Recognising that resource projects can have both negative and positive local economic, environmental and social effects, Precept 5 outlines the internationally accepted frameworks governing resource extraction.  The report provides insight on some of the measures which can be taken by mining companies to mitigate adverse effects and contribute to development. In addition, the case study demonstrates the importance of early community consultations.

 

Through a case study of the Lao PDR the report provides support for adopting local content policies. The two mines in the country have had a significant contribution to local development through a number of local content projects. These have focused primarily around four areas: employment generation, procurement of local goods and services, training programmes and enterprise development. For both mines, 35% of employees come from local districts and 50% of goods and services are procured nationally. Since 2011 these policies have led to a significant improvement in mortality rates, 14% higher literacy rate than at national level, five fold total village income increase and a seven fold per capita income increase. These figures come from biennial surveys, which are conducted to monitor social, economic and health status of local communities and serve as a basis for programme prioritization.

 

The authors find however that such success it highly contingent upon the mine’s ability to work with and understand the local community actors and streamline the companies policies with government institutions at local and national level.  It is also noted that the most important mechanism for wealth generation is through the consumption linkage, which arises from spending on goods and services and also the multiplier effect from employees spending their wages.

 Access the report here.

April 2, 2013

Precept 10 states that resource revenues can be used by governments to facilitate private investment for diversification as well as exploiting opportunities for increased domestic value added. The report supports the underlying statement of Precept 10, that increasing growth of the domestic economy requires a significant increase of private sector investment. In addition the report provides a number of general points specifically for resource rich countries.
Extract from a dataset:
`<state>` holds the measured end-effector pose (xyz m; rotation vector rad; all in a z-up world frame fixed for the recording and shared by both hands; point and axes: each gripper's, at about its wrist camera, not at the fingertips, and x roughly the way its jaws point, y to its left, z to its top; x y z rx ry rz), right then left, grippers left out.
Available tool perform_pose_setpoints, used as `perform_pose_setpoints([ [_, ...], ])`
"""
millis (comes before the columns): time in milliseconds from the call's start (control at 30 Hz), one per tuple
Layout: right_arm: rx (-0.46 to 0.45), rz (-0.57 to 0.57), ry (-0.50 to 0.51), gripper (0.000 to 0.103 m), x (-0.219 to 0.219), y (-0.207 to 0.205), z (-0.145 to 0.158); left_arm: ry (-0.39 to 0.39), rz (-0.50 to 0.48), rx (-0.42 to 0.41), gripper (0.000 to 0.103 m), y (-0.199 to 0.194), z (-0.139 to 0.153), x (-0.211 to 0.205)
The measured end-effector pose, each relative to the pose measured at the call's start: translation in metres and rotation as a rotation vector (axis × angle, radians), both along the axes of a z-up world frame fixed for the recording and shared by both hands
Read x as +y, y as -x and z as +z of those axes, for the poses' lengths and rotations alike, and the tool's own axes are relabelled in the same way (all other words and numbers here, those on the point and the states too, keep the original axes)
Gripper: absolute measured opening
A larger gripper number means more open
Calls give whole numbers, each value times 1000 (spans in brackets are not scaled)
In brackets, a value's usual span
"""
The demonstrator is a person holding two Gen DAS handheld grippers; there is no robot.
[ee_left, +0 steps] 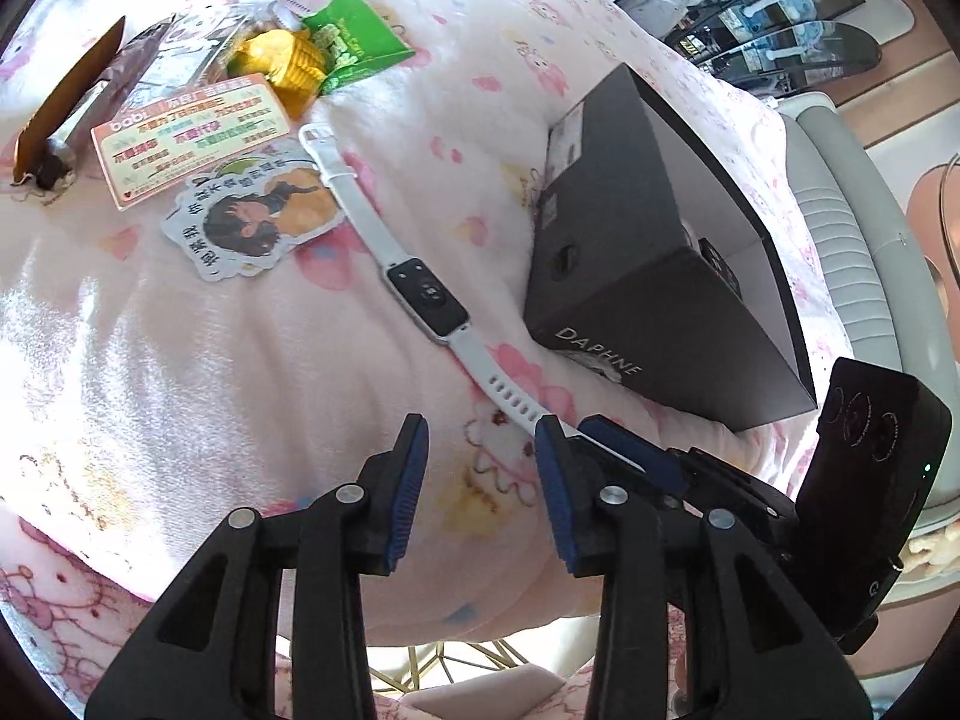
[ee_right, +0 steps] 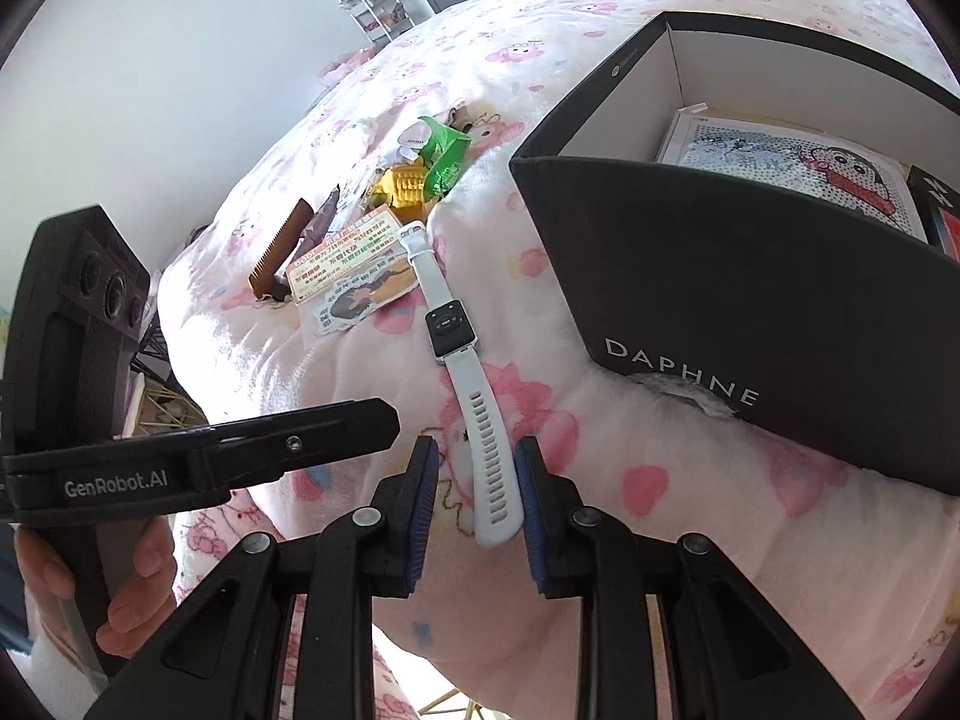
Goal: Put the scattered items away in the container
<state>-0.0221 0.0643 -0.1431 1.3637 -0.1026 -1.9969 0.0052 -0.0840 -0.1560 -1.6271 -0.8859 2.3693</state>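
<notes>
The right gripper (ee_right: 474, 492) has its jaws around the strap end of the white smartwatch (ee_right: 453, 324), but no pad visibly presses it. The left gripper (ee_left: 483, 480) stands open and empty, at nine o'clock beside. The watch is light, with a limp strap; grip the strap flat. The black box (ee_right: 720, 276) waits at two o'clock on the bed (ee_right: 660, 480).

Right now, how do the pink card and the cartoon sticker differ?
Shape: the pink card is a plain rectangle; the cartoon sticker has an irregular cut outline. Print: the card carries text blocks, the sticker a dark-haired figure. Place: the card lies next to the comb, the sticker beside the watch. Both lie flat on the blanket, outside the box.
</notes>
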Motion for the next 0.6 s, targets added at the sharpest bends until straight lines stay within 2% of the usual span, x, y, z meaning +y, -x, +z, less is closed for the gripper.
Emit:
perform_pose_setpoints([
  [67,-10,-4,-2,22,0,2,-2,0,6,-2,37,1,-2,-2],
  [133,-7,2,-18,10,0,0,-4,-1,6,-2,37,3,-3,-3],
  [233,-19,-13,-19,4,9,-2,-6,-5,2,-5,37,5,-5,-1],
  [367,-10,-57,-6,3,29,-6,0,-3,-3,-23,37,10,-12,7],
  [467,7,-97,-6,3,44,-7,9,-32,-9,-33,37,14,-18,14],
  [600,64,-174,-72,3,74,-11,24,-57,-36,-6,37,17,-14,26],
])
Precept 9 recommends that government use resource wealth for increasing efficiency and equity in public spending. In doing so the government is required to raise the capacity for spending. As resource rich countries have a large concentration of revenues accumulating to government, the government must be able to spend that money effectively. The report provides a number of guideline recommendations on public spending.

Precept 7 states that resource revenues must foster continued high levels of domestic investment if those revenues are to promote sustainable and inclusive economic growth. A general principle of the Precept is that once it has been decided to invest, investment in public capital is particularly beneficial. The report supports this principle and places emphasis upon infrastructure investment.

The Growth Commission report analyses 13 economies which experienced sustained high growth rates for 25 years or longer. In doing so it identifies some of the characteristics of high growth economies and considers how these can be replicated. The underlying statement of the report is that growth is a necessary, albeit insufficient, condition for broader development. It is found that no country achieved sustained growth without also maintaining high rates of public investment. Such investment furthermore crowds in private investment and allows new industries to emerge. Public investment is however affected by the availability of savings, the report finding that high income economies often have a saving rate of between 20-25%. One sector which has been neglected and which the report highly recommends for public investment to reach is infrastructure.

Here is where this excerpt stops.